Description of the task:
Where a line holds the word "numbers", copy it from the records.

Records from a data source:
======

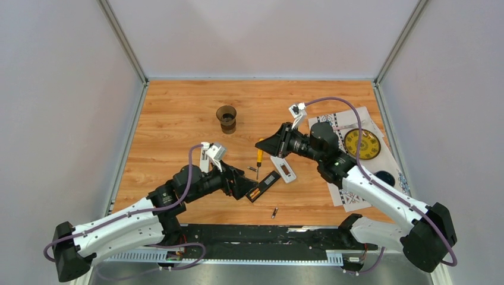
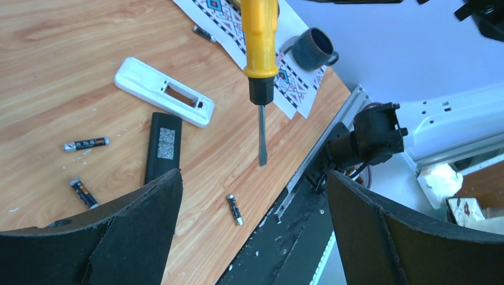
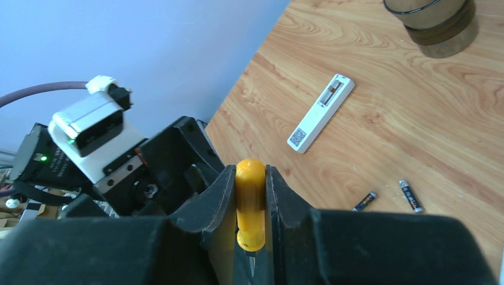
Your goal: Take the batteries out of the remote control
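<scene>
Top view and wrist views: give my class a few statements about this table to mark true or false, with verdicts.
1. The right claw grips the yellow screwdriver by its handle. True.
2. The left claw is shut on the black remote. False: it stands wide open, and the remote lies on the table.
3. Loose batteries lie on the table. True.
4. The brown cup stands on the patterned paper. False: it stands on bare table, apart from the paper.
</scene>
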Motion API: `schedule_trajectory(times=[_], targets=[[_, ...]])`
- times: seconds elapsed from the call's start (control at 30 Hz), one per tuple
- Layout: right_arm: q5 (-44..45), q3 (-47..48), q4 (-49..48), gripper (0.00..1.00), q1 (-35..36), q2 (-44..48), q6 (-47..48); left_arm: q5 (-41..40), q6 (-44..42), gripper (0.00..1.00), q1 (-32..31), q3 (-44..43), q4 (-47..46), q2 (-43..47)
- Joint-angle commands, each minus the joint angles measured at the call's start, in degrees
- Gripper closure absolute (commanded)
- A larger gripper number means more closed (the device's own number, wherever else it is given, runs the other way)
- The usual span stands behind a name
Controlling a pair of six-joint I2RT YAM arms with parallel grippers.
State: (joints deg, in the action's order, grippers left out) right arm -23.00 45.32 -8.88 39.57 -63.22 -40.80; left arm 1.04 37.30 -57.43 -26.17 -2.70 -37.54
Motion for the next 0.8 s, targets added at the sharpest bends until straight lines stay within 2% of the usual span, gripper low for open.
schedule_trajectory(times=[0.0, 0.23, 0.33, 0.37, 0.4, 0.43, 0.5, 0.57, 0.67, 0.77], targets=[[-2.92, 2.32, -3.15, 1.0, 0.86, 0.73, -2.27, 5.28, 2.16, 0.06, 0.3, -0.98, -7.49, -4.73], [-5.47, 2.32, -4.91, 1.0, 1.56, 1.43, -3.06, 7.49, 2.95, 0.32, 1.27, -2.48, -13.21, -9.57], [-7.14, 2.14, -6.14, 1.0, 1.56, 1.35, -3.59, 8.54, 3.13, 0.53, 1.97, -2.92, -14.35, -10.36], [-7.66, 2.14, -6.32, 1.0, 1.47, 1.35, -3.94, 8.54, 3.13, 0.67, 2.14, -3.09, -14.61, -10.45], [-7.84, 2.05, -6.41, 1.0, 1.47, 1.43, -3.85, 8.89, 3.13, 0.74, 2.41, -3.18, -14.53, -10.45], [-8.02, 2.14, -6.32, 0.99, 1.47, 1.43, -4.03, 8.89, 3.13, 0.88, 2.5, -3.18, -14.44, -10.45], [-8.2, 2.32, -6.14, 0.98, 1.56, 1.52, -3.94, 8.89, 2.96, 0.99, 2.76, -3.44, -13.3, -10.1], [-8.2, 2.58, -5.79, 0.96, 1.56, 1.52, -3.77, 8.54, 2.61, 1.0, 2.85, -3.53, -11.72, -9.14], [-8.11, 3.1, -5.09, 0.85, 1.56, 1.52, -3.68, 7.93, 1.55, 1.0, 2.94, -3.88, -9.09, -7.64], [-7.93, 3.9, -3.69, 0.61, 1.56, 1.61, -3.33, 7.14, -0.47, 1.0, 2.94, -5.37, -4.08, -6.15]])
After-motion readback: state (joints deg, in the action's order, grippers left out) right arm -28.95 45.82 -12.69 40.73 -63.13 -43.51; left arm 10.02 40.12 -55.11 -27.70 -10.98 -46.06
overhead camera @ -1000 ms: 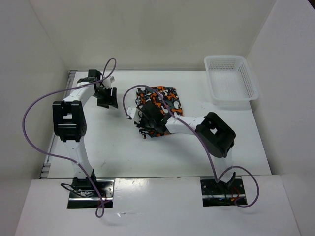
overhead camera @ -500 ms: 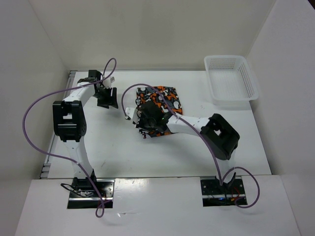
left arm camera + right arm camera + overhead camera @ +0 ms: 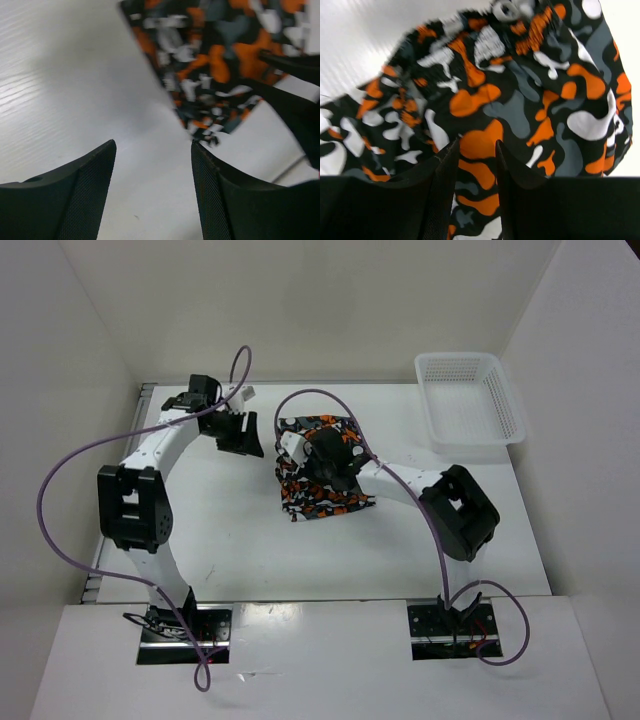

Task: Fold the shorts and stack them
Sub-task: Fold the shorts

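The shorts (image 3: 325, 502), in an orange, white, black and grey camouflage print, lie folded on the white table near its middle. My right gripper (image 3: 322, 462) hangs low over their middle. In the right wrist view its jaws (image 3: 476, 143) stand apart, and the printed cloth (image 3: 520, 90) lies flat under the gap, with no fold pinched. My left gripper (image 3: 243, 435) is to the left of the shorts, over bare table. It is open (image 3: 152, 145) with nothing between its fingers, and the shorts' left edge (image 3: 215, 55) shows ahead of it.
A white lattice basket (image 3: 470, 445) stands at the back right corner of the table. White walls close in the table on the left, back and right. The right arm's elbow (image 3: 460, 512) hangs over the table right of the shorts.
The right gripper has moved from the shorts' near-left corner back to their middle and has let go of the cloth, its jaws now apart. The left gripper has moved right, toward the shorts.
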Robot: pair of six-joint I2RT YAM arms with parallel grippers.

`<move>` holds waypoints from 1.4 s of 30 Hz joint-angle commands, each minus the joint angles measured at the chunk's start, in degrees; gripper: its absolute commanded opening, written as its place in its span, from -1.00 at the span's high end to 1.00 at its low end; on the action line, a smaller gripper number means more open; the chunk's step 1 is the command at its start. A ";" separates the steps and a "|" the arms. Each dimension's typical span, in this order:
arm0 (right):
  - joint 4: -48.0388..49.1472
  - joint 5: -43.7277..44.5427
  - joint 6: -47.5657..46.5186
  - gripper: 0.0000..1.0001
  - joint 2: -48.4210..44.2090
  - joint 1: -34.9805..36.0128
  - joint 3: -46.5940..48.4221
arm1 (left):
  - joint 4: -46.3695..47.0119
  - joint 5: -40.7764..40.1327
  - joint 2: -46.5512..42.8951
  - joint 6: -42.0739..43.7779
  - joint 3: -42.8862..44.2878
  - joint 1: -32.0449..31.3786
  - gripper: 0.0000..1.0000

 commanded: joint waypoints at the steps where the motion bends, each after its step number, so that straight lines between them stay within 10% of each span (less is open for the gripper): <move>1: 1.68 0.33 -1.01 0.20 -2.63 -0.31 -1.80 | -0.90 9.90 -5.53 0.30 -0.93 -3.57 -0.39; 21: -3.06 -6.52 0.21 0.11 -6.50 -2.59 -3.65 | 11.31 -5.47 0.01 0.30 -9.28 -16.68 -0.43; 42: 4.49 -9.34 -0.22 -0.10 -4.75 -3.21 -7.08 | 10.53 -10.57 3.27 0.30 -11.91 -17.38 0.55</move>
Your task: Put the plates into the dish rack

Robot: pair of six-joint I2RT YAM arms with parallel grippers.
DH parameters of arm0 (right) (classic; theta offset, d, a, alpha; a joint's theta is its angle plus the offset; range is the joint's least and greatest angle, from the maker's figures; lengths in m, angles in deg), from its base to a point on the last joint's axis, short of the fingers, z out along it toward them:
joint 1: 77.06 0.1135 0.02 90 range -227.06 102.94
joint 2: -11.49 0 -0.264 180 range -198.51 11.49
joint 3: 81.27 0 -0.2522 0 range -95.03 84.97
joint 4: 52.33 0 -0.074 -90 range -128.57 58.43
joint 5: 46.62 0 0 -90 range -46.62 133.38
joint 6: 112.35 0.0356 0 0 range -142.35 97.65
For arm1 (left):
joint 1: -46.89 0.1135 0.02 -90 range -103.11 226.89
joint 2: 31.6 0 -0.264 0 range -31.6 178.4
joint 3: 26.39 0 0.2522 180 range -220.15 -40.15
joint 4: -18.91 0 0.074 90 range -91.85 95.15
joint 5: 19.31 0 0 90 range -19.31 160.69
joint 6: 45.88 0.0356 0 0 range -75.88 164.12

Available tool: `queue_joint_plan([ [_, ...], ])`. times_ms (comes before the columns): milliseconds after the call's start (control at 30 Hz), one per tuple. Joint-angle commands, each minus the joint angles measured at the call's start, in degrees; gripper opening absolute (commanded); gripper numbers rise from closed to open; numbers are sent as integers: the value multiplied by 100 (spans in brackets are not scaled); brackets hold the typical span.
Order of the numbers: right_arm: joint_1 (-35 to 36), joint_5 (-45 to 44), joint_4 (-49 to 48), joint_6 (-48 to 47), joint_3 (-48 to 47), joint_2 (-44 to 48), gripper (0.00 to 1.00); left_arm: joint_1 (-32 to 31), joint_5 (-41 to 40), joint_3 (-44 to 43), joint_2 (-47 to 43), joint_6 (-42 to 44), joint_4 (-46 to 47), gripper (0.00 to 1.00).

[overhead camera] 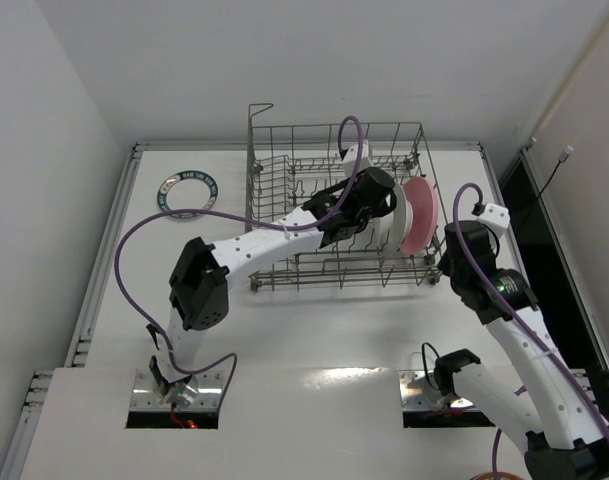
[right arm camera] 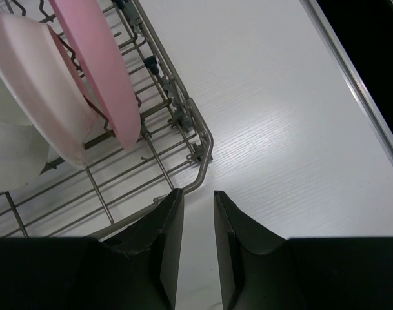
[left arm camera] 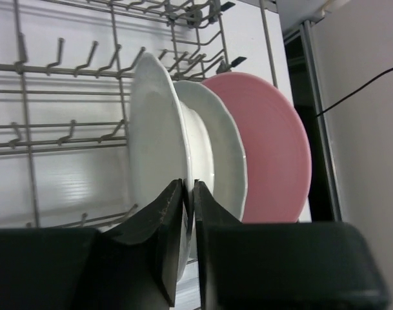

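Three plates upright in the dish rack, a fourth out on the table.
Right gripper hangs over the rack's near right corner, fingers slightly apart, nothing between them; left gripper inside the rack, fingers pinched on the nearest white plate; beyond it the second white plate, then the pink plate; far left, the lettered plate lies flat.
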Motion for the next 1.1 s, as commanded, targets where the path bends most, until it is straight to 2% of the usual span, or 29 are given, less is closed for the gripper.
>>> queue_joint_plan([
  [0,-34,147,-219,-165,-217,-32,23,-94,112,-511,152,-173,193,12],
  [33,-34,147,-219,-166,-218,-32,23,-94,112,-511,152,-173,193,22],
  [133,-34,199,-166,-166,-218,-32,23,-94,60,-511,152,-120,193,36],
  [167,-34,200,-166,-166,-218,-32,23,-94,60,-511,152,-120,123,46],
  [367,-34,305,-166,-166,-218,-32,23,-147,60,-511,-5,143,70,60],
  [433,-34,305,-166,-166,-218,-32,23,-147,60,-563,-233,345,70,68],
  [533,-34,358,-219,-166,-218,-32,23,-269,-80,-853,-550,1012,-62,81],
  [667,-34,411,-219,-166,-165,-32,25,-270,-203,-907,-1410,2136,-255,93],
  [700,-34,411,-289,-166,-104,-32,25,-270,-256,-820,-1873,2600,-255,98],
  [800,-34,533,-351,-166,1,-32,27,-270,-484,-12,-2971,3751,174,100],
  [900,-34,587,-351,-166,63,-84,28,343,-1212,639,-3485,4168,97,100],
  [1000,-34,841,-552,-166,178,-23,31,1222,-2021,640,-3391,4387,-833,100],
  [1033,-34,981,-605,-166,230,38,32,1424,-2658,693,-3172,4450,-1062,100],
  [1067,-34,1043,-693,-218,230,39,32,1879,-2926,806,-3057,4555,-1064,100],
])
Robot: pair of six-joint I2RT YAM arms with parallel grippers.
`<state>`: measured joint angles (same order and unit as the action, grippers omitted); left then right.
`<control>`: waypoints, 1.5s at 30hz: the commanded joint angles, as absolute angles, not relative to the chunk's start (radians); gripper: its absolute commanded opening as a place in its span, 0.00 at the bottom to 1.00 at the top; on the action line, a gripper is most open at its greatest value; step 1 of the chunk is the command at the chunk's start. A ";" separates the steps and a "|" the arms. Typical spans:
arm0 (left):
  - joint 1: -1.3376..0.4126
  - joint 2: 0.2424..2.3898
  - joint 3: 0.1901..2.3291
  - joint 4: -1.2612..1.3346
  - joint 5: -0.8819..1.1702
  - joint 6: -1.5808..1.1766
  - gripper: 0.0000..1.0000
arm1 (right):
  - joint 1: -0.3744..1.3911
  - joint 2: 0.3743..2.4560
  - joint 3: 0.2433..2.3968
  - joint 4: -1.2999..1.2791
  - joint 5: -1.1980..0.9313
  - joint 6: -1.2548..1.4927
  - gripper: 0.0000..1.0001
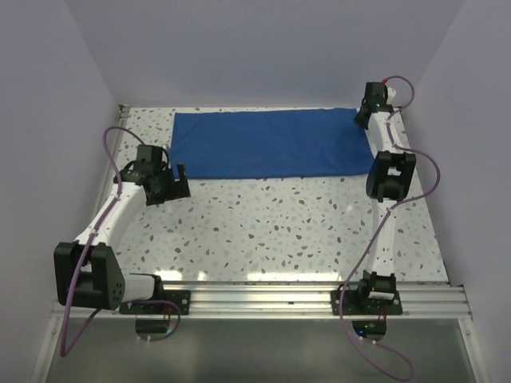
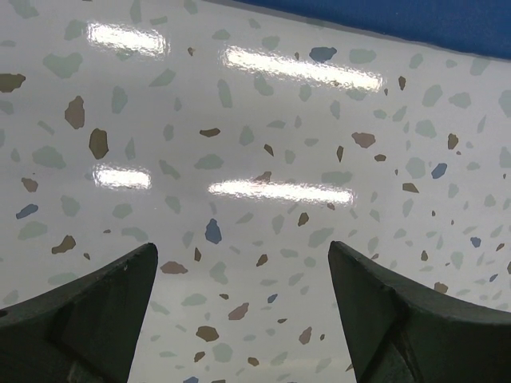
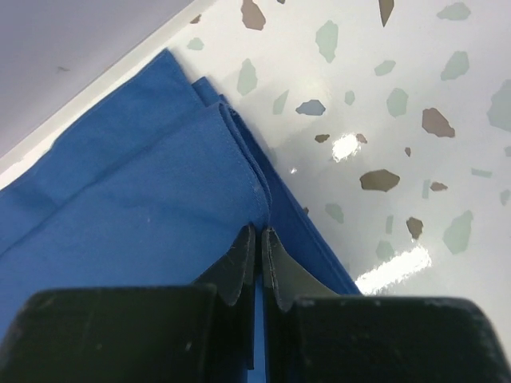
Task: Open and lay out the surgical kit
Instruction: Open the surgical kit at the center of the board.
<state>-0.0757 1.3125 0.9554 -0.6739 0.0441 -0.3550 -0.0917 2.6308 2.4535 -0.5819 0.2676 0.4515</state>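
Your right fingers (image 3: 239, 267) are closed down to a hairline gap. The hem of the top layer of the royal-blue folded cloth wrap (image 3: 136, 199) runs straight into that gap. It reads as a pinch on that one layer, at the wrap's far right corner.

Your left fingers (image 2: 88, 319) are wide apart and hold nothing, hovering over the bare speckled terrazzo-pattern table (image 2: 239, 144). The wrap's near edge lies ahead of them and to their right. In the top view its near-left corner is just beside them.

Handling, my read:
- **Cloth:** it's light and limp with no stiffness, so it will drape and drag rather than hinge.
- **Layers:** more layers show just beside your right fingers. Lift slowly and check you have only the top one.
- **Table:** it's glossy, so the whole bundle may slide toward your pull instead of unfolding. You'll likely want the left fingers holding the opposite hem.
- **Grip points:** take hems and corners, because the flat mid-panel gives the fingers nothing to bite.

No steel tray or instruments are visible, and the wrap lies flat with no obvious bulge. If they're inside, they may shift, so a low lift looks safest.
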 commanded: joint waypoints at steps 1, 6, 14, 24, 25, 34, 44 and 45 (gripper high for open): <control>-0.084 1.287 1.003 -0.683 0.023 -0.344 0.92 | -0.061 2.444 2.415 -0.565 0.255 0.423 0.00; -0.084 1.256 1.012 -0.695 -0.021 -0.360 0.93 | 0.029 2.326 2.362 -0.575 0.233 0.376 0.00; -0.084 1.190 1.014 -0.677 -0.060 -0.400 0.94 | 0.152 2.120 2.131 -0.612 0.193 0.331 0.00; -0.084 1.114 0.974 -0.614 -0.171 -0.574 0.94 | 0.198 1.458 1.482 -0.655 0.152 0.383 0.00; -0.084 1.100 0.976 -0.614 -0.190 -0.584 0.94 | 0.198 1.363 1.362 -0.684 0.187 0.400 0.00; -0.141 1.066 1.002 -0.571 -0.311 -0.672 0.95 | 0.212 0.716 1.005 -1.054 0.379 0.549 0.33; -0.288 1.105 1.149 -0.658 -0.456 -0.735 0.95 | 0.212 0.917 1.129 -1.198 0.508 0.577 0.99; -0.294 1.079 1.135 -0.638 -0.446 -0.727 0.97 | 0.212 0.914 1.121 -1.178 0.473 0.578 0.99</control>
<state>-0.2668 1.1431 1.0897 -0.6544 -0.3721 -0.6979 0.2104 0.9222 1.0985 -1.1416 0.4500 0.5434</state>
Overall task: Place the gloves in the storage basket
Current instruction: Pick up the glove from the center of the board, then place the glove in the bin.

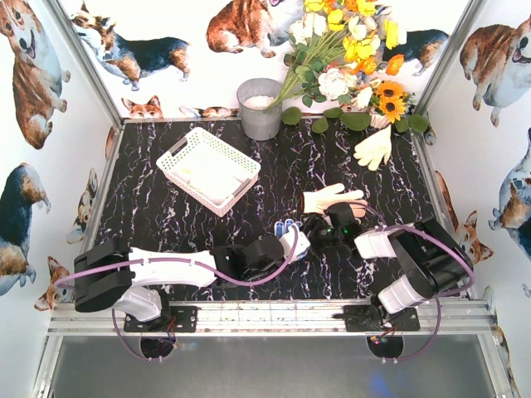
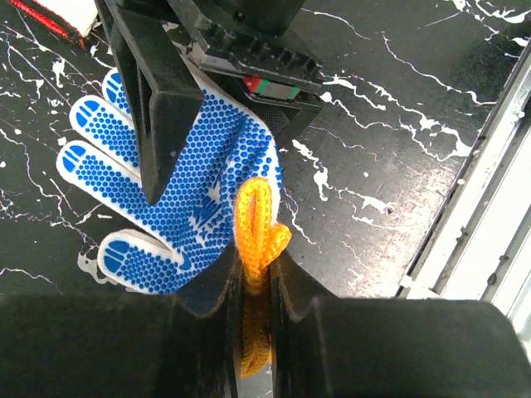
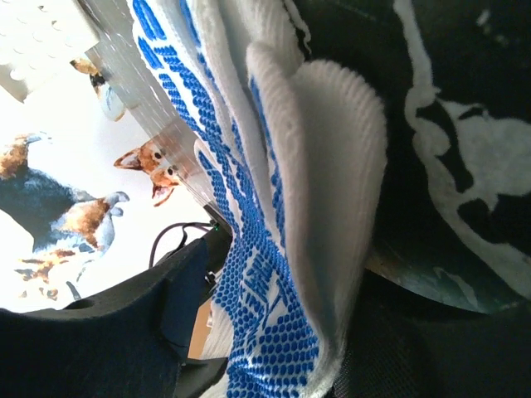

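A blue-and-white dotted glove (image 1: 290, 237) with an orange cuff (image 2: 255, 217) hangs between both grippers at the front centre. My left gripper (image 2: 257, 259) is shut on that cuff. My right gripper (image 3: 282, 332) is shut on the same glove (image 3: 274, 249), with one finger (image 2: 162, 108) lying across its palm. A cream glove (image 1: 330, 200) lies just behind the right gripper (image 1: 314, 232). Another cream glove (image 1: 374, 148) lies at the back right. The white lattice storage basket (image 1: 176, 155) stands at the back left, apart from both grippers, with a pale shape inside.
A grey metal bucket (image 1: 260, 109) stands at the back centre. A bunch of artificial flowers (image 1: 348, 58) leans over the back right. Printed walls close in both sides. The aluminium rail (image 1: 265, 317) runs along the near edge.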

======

Answer section:
Available tool: `queue_joint_plan([ [_, ...], ])`. times_ms (comes before the columns): milliseconds after the call's start (control at 30 Hz), one per tuple. Joint-angle commands, each minus the joint angles measured at the call's start, in degrees; gripper opening absolute (commanded); gripper numbers rise from closed to open; numbers are sent as integers: the value multiplied by 100 (spans in brackets are not scaled); brackets hold the typical span.
Order of the numbers: right_arm: joint_1 (-35 to 36), joint_5 (-45 to 44), joint_4 (-49 to 48), joint_6 (-48 to 47), joint_3 (-48 to 47), joint_2 (-44 to 48), gripper (0.00 to 1.00); left_arm: joint_1 (-32 to 31), joint_5 (-41 to 40), joint_3 (-44 to 43), joint_2 (-47 to 43), joint_6 (-42 to 44), joint_4 (-46 to 47), gripper (0.00 to 1.00).

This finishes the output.